South Korea a center for Gaelic games
Fifty teams from 14 countries came together in South Korea for two days of Gaelic football, one of the world's oldest sports.
Seoul, South Korea
• A local, slice-of-life story from a Monitor correspondent.
An obscure game from a far-off land – Gaelic football – is taking a somewhat unlikely spot on the South Korean athletic landscape.
The country recently capped its 10 years of participation in the sport by hosting its first-ever Asian Gaelic Games this past October. More than 50 teams from 14 countries with more than 700 male and female players came together for two days of Gaelic football and hurling – another Irish national sport. The 15th annual tournament was reportedly to be the largest held to date.

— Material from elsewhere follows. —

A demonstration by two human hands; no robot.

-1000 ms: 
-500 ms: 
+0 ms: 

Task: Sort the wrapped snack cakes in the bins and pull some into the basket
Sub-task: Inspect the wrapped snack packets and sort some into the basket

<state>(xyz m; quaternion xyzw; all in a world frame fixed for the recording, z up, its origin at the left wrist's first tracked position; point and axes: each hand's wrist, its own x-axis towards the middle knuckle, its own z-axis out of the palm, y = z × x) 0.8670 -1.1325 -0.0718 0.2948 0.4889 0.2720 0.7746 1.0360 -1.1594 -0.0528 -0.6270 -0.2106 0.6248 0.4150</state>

This year’s competition, staged in Suwon, a city just south of Seoul, marked a decade of relative growth for a sport often described as a rugby-
soccer hybrid in a country normally most at ease with soccer and baseball.

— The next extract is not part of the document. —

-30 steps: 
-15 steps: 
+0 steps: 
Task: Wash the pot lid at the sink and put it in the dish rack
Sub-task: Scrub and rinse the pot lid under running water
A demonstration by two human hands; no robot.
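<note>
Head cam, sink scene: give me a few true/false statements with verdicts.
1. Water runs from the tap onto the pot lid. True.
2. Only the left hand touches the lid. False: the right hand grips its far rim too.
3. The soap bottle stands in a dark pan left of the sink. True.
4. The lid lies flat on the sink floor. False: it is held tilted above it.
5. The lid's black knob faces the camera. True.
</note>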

Back in 2001, the Irish expatriates who introduced the game to the country were met with quizzical stares and tentative questions from bemused locals as they performed some of Gaelic football’s signature modes of play: typical moves include punch-passes and soloing, a technique that involves dropping the ball and then toe kicking it upward into the hands.
Over the years, though, the sport has spread across the country, picking up a steady flow of locals eager to learn how to play what is regarded as one of the world’s oldest sports.